In the standard literary history of New Zealand the 30s and 40s have been identified as the country's moment of cultural awakening. According to this history, New Zealand found its distinctive literary voice, and attained a stage of cultural maturity, in the poetry of those who have come to be known collectively as the 'Phoenix group'—principally R.A.K. Mason, Allen Curnow, Charles Brasch, A.R.D. Fairburn and Denis Glover; in the stories of Frank Sargeson, which were first published in the left-wing journal Tomorrow from 1935; and in John Mulgan's 1939 novel, Man Alone. In 1945 two major anthologies of New Zealand writing were published, works which identified a new kind of New Zealand literature as having emerged in the previous two decades: Allen Curnow's A Book of New Zealand Verse 1923-45) and Frank Sargeson's short story anthology Speaking for Ourselves. Major statements of the manifesto of cultural nationalism appeared in the 1940s. Curnow's introduction to the Book of New Zealand Verse was the most important of these, but the essential themes of the page 2 literary nationalism of this period were also expressed in the more florid and idiosyncratic style of M.H. Holcroft, in his Discovered Isles trilogy of essays (1940-6) and Creative Problems in New Zealand (1948).

It was the poets who led the renaissance. Some who are identified with the literary nationalist movement, such as R.A.K. Mason and A.R.D. Fairburn, had been writing and publishing before 1930—Curnow of course took as the originating date for his anthology 1923. Nevertheless, it is a movement which is strongly identified with the 1930s, and which is seen to have been effectively launched by the publication of the Auckland University College Literary Club's Phoenix in 1932. Phoenix was one of a handful of outspoken, and short-lived, political and literary magazines which emerged from the university colleges in the depression years. At Victoria the Free Discussions Club produced Student, a journal of strongly left-wing political comment, and at Canterbury College there was Denis Glover's single issue Oriflamme, effectively banned because of an article advocating 'free love', and its equally ephemeral successor Sirocco.
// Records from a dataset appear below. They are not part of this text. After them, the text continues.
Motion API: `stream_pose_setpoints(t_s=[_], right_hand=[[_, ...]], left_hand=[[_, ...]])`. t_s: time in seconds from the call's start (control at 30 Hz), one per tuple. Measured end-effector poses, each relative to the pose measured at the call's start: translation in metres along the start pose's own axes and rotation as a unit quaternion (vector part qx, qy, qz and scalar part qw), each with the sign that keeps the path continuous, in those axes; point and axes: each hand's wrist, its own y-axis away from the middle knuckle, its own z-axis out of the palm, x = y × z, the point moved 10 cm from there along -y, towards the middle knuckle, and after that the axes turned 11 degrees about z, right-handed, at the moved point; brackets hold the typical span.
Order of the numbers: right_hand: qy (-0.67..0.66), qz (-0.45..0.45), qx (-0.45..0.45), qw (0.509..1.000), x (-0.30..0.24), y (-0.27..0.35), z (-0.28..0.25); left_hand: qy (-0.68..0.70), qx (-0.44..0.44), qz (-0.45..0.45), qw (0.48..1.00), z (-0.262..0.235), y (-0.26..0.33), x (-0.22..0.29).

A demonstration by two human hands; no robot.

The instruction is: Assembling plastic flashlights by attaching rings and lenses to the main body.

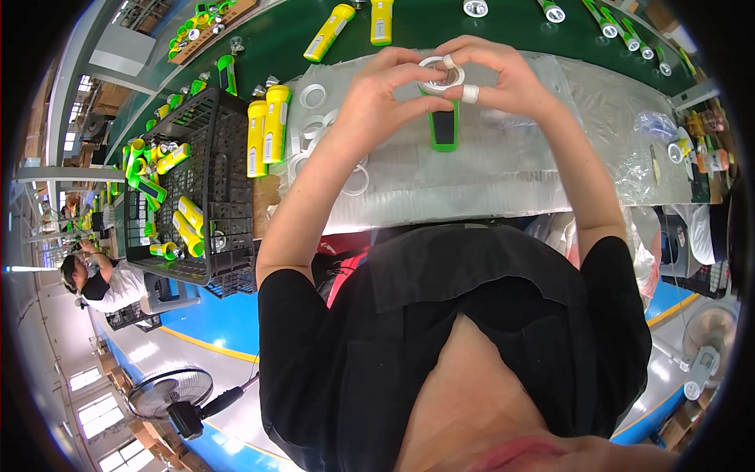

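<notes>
My left hand [381,96] and my right hand [503,77] meet at the far middle of the bench, fingers closed round a white ring [432,86]. White tape wraps two fingers of the right hand. Directly below the ring, a green flashlight [443,132] with a dark panel points toward me; its head is hidden by ring and fingers, and I cannot tell whether the ring sits on it. Several loose white rings [313,96] lie left of my left forearm, on the plastic-covered bench top [472,189].
Two yellow flashlights [275,124] lie beside a black crate [208,189] of flashlight parts at left. More yellow flashlights [381,22] and green ones [602,20] lie along the far green surface. A crumpled clear plastic bag [657,126] is at right. A fan [185,405] stands behind me.
</notes>
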Motion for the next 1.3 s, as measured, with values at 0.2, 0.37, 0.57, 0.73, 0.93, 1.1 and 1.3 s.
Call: stream_pose_setpoints(t_s=[0.2, 0.37, 0.57, 0.73, 0.93, 1.1, 1.3], right_hand=[[0.201, 0.054, -0.169, 0.963, -0.029, -0.027, 0.001], [0.227, 0.090, -0.261, 0.934, -0.023, -0.032, 0.016], [0.270, 0.173, -0.168, 0.932, -0.006, -0.034, 0.005], [0.417, 0.305, -0.099, 0.850, 0.010, -0.028, -0.004], [0.289, 0.163, -0.318, 0.888, -0.006, -0.028, 0.013], [0.350, -0.032, 0.039, 0.935, -0.061, -0.021, -0.007], [-0.085, 0.240, 0.051, 0.966, 0.057, 0.048, 0.054]], left_hand=[[0.037, -0.044, -0.055, 0.997, 0.029, -0.001, -0.005], [0.063, -0.008, -0.085, 0.994, 0.032, 0.002, -0.006], [-0.001, 0.009, -0.062, 0.998, 0.035, 0.000, -0.008], [0.013, 0.039, -0.052, 0.998, 0.035, -0.001, -0.015], [0.006, 0.029, -0.046, 0.998, 0.039, -0.001, -0.012], [0.003, 0.020, -0.075, 0.997, 0.036, 0.002, -0.018], [0.195, 0.107, -0.108, 0.969, 0.031, 0.019, -0.041]])
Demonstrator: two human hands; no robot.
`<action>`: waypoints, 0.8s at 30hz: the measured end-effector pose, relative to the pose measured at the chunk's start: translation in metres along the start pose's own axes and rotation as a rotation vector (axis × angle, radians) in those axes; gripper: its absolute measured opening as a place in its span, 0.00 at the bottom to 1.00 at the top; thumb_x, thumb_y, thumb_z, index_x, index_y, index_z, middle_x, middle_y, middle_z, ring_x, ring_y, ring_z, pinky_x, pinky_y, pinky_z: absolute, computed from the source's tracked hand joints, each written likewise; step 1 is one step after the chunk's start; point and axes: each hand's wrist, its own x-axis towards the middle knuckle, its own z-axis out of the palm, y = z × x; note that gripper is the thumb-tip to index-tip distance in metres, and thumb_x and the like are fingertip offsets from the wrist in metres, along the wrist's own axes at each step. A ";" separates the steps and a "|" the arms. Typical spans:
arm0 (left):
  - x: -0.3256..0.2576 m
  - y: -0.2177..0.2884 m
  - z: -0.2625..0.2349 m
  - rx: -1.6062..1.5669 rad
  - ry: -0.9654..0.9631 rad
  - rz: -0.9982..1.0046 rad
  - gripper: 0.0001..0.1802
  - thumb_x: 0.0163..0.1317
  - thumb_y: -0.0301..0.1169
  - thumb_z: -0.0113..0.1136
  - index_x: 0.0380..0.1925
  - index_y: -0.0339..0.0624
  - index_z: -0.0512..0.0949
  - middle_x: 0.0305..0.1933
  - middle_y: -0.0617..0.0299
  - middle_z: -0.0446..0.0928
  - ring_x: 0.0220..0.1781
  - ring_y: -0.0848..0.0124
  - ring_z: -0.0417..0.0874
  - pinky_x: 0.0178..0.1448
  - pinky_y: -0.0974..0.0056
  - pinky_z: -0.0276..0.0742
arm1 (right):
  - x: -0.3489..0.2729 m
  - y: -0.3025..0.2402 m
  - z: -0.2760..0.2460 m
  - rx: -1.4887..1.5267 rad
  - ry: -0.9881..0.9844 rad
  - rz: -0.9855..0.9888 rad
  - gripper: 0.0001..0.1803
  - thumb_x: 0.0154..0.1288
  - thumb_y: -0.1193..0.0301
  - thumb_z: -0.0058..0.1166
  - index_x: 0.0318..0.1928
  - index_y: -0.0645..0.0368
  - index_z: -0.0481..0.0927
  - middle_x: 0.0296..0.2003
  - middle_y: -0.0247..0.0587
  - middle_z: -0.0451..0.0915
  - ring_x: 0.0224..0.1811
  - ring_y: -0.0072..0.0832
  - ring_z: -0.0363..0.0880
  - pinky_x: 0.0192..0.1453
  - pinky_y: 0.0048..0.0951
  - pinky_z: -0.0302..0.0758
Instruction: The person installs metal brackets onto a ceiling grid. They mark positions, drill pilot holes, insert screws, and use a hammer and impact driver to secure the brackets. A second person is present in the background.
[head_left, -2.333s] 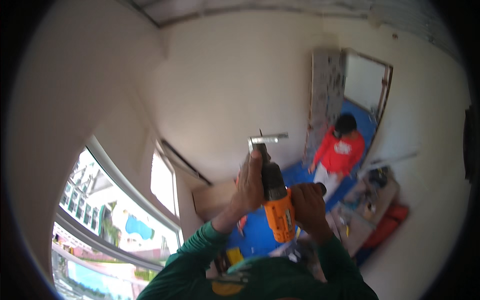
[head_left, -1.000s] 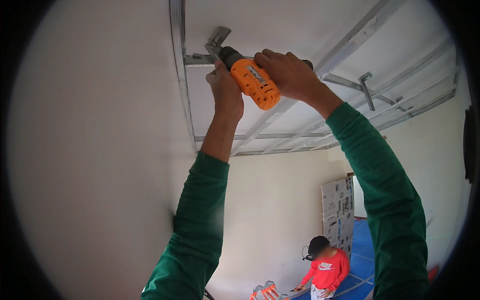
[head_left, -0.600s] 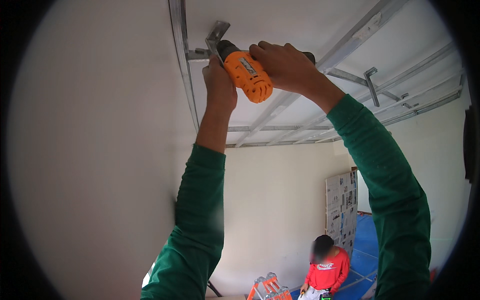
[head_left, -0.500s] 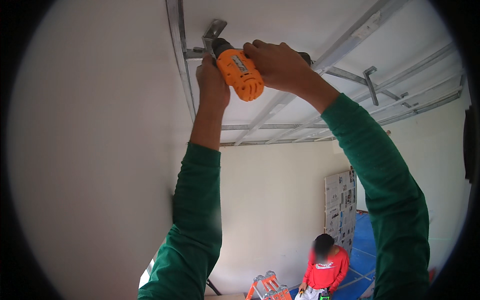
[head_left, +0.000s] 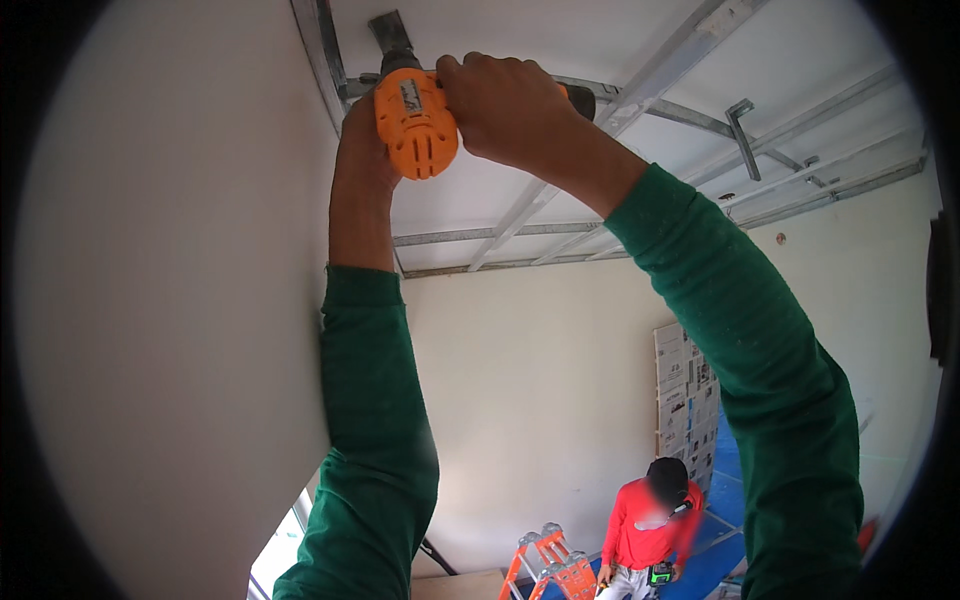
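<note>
My right hand [head_left: 510, 110] is wrapped round the handle of an orange and black cordless drill [head_left: 420, 130], raised overhead close to the left wall. The drill's black chuck points up at a bent metal bracket [head_left: 390, 32] fixed against the ceiling; its tip is hidden, so I cannot tell whether it touches. My left hand [head_left: 360, 145] is raised just left of the drill, beside the metal ceiling channel [head_left: 357, 88]. The drill body covers its fingers, and what they may hold is not visible.
Metal ceiling rails [head_left: 690, 50] cross overhead, with another hanging bracket [head_left: 742, 140] to the right. Below stand an orange stepladder [head_left: 548, 565] and a person in a red top [head_left: 640, 520]. A newspaper-covered panel [head_left: 684, 400] leans at the far wall; blue sheeting [head_left: 728, 470] covers floor.
Both my hands and the drill have shifted left and slightly up in the picture. The drill now stands more upright under the bracket. The person below has turned and moved an arm.
</note>
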 end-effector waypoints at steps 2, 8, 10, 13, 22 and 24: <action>-0.001 -0.004 0.001 -0.124 -0.052 0.017 0.17 0.81 0.34 0.50 0.51 0.31 0.82 0.40 0.53 0.86 0.33 0.67 0.91 0.32 0.64 0.94 | -0.002 -0.001 -0.001 0.034 0.017 0.002 0.18 0.63 0.73 0.69 0.51 0.62 0.79 0.35 0.41 0.86 0.39 0.38 0.92 0.43 0.42 0.87; 0.004 -0.004 -0.002 -0.200 0.045 0.026 0.16 0.78 0.33 0.52 0.50 0.31 0.82 0.40 0.53 0.87 0.31 0.66 0.91 0.30 0.64 0.93 | -0.003 -0.009 0.006 0.079 0.017 0.001 0.17 0.63 0.69 0.72 0.48 0.62 0.81 0.34 0.44 0.88 0.39 0.38 0.92 0.43 0.39 0.88; 0.007 0.000 -0.005 -0.117 -0.051 0.026 0.16 0.78 0.33 0.53 0.50 0.31 0.82 0.40 0.52 0.87 0.31 0.66 0.91 0.30 0.64 0.93 | -0.004 -0.008 0.009 0.103 0.040 -0.010 0.16 0.62 0.69 0.72 0.46 0.62 0.83 0.34 0.43 0.88 0.39 0.38 0.92 0.41 0.39 0.89; 0.012 0.000 -0.006 -0.037 -0.054 0.061 0.16 0.77 0.33 0.52 0.51 0.31 0.82 0.40 0.51 0.87 0.31 0.65 0.91 0.30 0.64 0.93 | -0.007 -0.002 0.013 0.120 0.142 -0.011 0.15 0.62 0.74 0.67 0.47 0.64 0.79 0.30 0.47 0.87 0.34 0.40 0.91 0.38 0.38 0.89; 0.015 -0.002 -0.011 -0.118 -0.161 0.024 0.19 0.82 0.38 0.45 0.54 0.34 0.78 0.45 0.52 0.85 0.36 0.64 0.91 0.36 0.60 0.94 | -0.003 0.006 0.005 0.034 0.083 -0.060 0.18 0.59 0.75 0.67 0.50 0.63 0.81 0.33 0.46 0.88 0.36 0.41 0.92 0.40 0.39 0.89; 0.017 -0.001 -0.015 -0.156 -0.228 0.023 0.20 0.83 0.40 0.44 0.55 0.34 0.76 0.45 0.52 0.84 0.37 0.65 0.91 0.37 0.60 0.95 | -0.004 0.004 0.003 0.000 0.073 -0.065 0.19 0.58 0.75 0.67 0.50 0.62 0.81 0.33 0.46 0.88 0.37 0.42 0.92 0.40 0.40 0.89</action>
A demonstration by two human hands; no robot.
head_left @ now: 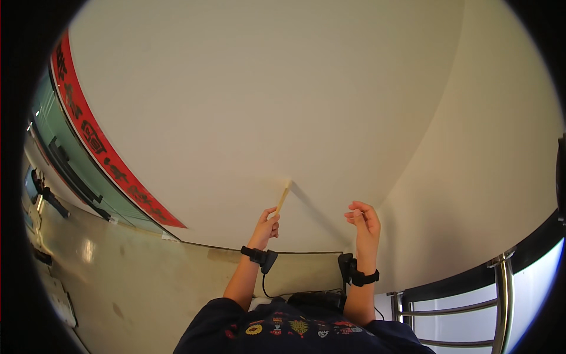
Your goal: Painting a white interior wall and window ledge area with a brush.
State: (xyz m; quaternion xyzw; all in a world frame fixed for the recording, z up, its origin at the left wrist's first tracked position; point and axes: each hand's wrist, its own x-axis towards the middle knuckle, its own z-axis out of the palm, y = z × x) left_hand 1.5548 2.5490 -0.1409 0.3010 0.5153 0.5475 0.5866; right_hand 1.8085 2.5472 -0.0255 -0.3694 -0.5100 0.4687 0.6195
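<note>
My left hand (269, 227) is closed on the lower end of a thin pale-yellow strip (283, 199). The strip slants up and to the right, and its far end meets the white wall (265, 106). Whether it is tape or a stiff stick, I cannot tell. From that upper end a soft dark shadow runs down to the right across the wall. My right hand (365, 221) is raised in front of the wall, to the right of the strip. Its fingers are loosely bent and apart, with nothing seen between them.
A red banner (94, 138) with dark characters edges a glass door (82, 159) with a dark handle at left. Below is a beige floor (177, 283). A metal railing (503, 295) with a dark handrail stands at lower right. Both wrists wear black strapped devices with cables.
</note>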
Phoenix showed more stamina than its counterparts by running to four issues, the first two edited by James Bertram, the third and fourth by R.A.K. Mason. The first issue set forth a modernist and nationalist manifesto, announcing its interest in 'literature, arts and public affairs, more particularly in their latest developments in this country' and its belief in the function of poetry as 'the integration of national consciousness'.2 Its founders saw their writing as a challenge to the derivative, colonial culture represented by artefacts such as the 1930 Kowhai Gold anthology. In fact, there was nothing particularly 'New Zealand' about the content of Phoenix. Its authors, who included Curnow, Brasch, Glover, Fairburn and Mason, were keenly aware of and influenced by contemporary developments in poetry in England, to some extent by the young leftish poets, Auden, Spender, MacNeice and Day Lewis, but more so by the slightly older D. H. Lawrence and John Middleton Murry, on whose New Adelphi the first Phoenix was modelled. R.A.K. Mason's more militantly left-wing version was also international in its orientation, and was less strictly a literary magazine than the first, with articles on censorship, 'the new economies', the Soviet Union and Russian film. But the writers who launched Phoenix went on to produce in the 1930s and 1940s a literature which was earnestly concerned with the task of discovering 'the local meanings of reality', of making New Zealand 'a home for the imagination'.3 Curnow took his anthology back to the 1920s to find in the writing of Mason and D'Arcy Cresswell the themes by which he identified his own 30s generation as 'a beginning': 'here, where we are beginning . . . the recurring themes and attitudes are there, plainly, in the writings of those we have best reason to call our poets.'4

The Phoenix movement was not as original, or originating, as it perceived itself to be, notably unaware of New Zealand literary history, and acutely page 3 conscious of its own present and the role it should play in the establishment of a new culture (an attitude widely characteristic of intellectuals in the 1930s). But it nevertheless marked the 1930s as a significant period in New Zealand literary history.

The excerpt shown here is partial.